Collection entries
▬▬▬▬▬▬

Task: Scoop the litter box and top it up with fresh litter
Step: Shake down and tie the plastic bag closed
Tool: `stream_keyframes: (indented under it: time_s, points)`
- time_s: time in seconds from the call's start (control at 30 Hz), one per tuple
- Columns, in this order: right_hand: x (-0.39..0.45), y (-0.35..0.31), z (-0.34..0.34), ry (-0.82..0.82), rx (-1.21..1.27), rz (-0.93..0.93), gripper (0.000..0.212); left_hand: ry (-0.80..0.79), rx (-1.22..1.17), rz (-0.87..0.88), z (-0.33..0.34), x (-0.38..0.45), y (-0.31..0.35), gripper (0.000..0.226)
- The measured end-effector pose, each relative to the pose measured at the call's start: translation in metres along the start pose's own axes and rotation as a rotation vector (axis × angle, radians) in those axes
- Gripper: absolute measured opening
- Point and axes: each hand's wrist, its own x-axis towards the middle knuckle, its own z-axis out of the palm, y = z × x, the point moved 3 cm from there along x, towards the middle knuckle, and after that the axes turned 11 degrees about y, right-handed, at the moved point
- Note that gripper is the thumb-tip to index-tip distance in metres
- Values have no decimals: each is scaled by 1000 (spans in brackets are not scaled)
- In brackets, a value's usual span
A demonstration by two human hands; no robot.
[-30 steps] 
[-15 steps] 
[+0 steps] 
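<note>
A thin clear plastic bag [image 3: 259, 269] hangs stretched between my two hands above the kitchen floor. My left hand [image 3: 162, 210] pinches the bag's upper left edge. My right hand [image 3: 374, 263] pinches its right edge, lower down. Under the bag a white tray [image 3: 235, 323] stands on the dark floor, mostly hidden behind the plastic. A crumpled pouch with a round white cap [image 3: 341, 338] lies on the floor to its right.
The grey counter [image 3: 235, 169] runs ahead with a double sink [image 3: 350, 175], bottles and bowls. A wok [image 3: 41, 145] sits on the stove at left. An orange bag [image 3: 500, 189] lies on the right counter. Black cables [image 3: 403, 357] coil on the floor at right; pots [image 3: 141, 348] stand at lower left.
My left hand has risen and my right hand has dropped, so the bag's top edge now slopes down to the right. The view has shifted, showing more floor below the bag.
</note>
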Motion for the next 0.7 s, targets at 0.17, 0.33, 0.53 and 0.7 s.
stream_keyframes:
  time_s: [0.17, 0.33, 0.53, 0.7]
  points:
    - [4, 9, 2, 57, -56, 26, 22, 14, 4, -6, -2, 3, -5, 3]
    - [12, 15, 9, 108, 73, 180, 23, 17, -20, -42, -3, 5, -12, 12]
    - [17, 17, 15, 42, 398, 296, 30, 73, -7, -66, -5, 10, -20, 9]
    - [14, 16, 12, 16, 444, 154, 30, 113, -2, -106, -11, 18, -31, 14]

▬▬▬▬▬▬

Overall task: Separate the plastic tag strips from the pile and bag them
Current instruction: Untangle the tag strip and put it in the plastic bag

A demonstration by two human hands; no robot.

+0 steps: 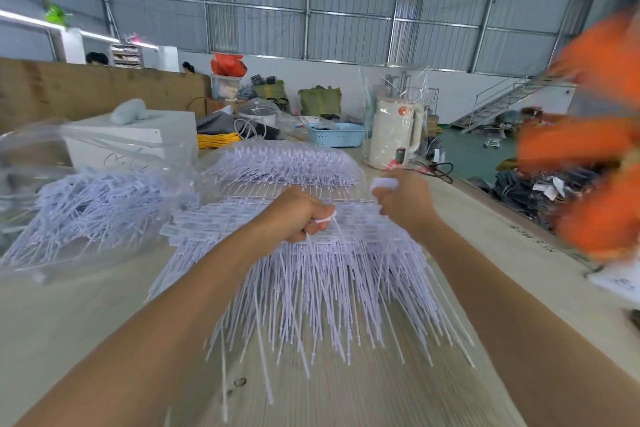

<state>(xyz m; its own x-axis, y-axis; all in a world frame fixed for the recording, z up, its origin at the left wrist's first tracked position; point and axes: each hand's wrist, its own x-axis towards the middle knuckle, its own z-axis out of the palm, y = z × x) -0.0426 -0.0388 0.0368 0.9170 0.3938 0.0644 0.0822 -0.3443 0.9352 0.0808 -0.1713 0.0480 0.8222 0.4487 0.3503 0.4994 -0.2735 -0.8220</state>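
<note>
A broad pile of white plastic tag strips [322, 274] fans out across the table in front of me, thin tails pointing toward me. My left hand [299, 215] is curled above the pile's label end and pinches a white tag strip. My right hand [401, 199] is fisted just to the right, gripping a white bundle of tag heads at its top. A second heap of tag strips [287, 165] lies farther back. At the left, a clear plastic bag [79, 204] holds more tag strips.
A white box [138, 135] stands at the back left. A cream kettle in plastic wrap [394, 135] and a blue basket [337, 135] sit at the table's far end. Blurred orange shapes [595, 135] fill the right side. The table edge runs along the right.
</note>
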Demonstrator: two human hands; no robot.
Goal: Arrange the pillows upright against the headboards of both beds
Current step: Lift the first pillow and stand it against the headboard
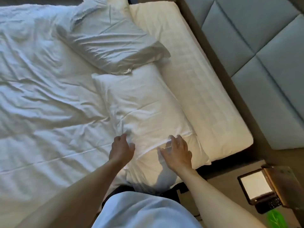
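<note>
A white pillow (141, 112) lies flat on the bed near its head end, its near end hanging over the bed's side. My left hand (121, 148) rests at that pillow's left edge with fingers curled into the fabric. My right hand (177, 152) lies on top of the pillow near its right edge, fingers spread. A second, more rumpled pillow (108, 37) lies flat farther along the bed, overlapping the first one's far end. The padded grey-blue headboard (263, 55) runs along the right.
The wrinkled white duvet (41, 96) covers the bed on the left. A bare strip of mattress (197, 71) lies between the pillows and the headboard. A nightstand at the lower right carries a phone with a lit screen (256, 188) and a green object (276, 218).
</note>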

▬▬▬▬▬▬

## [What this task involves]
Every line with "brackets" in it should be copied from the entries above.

## [Response]
- Values have no decimals: each is scaled by 1000 (spans in brackets are not scaled)
- In brackets, a value's usual span

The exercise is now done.